TASK OBJECTIVE – In the records below, find the line with "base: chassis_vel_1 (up" and the line with "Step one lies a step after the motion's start"; return exactly those lines and every line between them.

EXTRACTED INFORMATION –
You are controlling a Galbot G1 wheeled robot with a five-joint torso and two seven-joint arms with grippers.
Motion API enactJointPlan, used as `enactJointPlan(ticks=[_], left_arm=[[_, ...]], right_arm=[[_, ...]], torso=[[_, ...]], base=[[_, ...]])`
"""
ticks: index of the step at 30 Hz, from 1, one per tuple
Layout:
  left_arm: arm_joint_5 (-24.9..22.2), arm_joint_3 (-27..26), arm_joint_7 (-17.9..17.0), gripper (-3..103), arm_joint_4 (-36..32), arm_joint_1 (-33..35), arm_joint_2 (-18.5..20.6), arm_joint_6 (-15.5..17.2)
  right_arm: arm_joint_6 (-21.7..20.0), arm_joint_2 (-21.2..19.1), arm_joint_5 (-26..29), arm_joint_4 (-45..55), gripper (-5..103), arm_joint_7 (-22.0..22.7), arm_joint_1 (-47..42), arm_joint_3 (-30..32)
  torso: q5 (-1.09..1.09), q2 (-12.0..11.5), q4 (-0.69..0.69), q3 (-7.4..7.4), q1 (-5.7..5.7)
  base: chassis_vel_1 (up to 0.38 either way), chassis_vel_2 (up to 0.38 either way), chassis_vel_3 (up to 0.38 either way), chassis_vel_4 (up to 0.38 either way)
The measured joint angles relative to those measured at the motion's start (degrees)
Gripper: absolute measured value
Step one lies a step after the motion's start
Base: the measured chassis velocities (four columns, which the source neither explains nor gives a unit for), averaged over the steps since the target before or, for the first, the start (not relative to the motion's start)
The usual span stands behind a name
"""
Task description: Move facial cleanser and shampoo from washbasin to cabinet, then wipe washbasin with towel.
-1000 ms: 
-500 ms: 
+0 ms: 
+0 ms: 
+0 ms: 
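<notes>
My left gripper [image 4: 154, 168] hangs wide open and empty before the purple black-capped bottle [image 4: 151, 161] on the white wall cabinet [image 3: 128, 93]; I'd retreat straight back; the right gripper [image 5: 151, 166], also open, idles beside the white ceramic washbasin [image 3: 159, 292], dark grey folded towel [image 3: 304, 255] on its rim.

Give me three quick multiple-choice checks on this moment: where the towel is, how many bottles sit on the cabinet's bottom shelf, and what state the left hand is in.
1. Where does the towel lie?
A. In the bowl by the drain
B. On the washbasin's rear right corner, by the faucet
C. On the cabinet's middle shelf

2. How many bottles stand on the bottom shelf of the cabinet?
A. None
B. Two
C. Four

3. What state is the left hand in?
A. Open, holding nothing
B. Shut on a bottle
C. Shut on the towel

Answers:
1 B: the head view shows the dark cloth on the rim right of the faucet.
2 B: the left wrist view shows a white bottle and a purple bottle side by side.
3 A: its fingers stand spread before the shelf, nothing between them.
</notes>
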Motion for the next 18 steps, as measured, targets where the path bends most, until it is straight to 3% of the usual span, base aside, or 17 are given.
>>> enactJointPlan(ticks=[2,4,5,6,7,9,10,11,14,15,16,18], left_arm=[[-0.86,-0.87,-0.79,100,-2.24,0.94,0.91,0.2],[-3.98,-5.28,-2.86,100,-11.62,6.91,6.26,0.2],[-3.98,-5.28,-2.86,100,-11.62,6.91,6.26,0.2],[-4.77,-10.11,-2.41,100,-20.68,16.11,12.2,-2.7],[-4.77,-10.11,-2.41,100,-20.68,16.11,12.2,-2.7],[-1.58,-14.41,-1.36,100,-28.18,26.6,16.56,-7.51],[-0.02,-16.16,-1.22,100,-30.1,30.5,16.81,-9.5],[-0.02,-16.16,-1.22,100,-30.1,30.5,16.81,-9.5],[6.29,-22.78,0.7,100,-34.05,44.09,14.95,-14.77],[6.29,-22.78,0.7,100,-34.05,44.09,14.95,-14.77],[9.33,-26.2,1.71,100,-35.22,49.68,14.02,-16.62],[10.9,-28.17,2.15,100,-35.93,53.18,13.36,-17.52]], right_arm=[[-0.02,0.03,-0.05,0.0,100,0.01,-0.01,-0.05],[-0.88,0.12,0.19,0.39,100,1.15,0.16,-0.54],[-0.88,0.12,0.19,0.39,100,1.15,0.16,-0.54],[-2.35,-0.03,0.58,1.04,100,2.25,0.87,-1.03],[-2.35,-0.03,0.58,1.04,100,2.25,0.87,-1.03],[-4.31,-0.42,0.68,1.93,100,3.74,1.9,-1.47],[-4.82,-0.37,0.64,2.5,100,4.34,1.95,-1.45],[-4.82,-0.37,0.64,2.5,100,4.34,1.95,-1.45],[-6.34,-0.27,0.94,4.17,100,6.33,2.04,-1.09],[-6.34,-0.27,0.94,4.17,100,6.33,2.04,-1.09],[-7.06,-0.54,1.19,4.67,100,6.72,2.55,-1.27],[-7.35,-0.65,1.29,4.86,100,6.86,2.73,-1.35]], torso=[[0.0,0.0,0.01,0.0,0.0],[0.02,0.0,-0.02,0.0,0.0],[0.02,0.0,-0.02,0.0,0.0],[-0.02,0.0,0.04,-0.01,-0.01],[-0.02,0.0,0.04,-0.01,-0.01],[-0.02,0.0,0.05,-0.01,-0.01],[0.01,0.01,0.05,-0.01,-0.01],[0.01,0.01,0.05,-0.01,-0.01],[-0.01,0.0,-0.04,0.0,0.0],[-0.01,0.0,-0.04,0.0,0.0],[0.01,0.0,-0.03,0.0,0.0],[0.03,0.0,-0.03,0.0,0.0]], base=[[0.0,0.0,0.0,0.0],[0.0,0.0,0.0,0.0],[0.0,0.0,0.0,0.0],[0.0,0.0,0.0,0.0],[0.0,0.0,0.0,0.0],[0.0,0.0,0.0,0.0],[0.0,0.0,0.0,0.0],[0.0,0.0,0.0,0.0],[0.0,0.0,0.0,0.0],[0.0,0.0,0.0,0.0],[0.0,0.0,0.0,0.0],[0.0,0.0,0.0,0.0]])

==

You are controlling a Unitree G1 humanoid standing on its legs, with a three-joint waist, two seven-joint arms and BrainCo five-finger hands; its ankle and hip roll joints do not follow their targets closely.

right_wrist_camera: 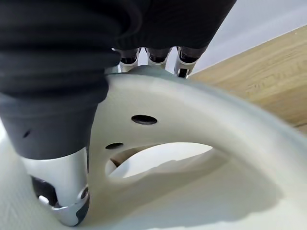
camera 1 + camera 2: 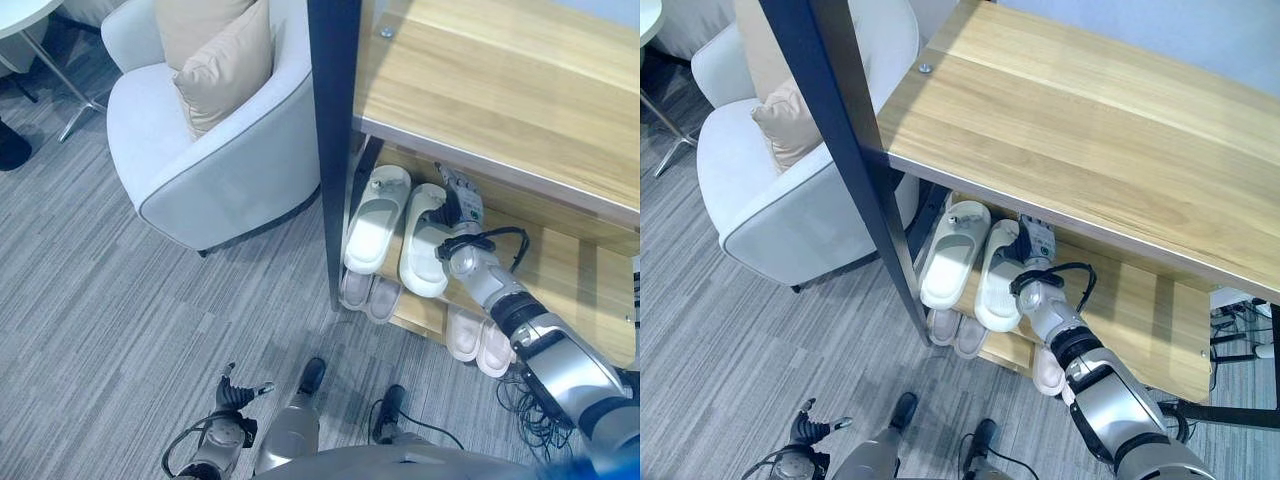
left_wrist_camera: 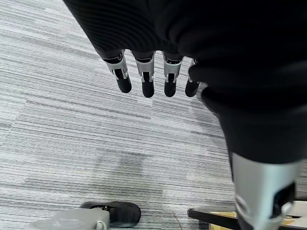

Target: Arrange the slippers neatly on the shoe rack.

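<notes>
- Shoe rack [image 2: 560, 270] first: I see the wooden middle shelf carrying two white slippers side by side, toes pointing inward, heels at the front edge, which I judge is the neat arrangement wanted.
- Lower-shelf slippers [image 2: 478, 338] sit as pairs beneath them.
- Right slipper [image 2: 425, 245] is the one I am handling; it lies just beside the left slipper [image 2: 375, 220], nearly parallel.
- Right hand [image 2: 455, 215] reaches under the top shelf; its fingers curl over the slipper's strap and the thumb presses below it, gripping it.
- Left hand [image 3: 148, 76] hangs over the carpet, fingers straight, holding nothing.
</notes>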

WRITTEN ANSWER –
  base: chassis_vel_1 (up to 0.38 either way), chassis_vel_2 (up to 0.38 either way), chassis_vel_3 (up to 0.38 either way), chassis_vel_4 (up to 0.38 either way)
The measured joint angles relative to those measured at the motion's start (degrees)
Gripper: absolute measured value
Step one lies a step after the motion's start

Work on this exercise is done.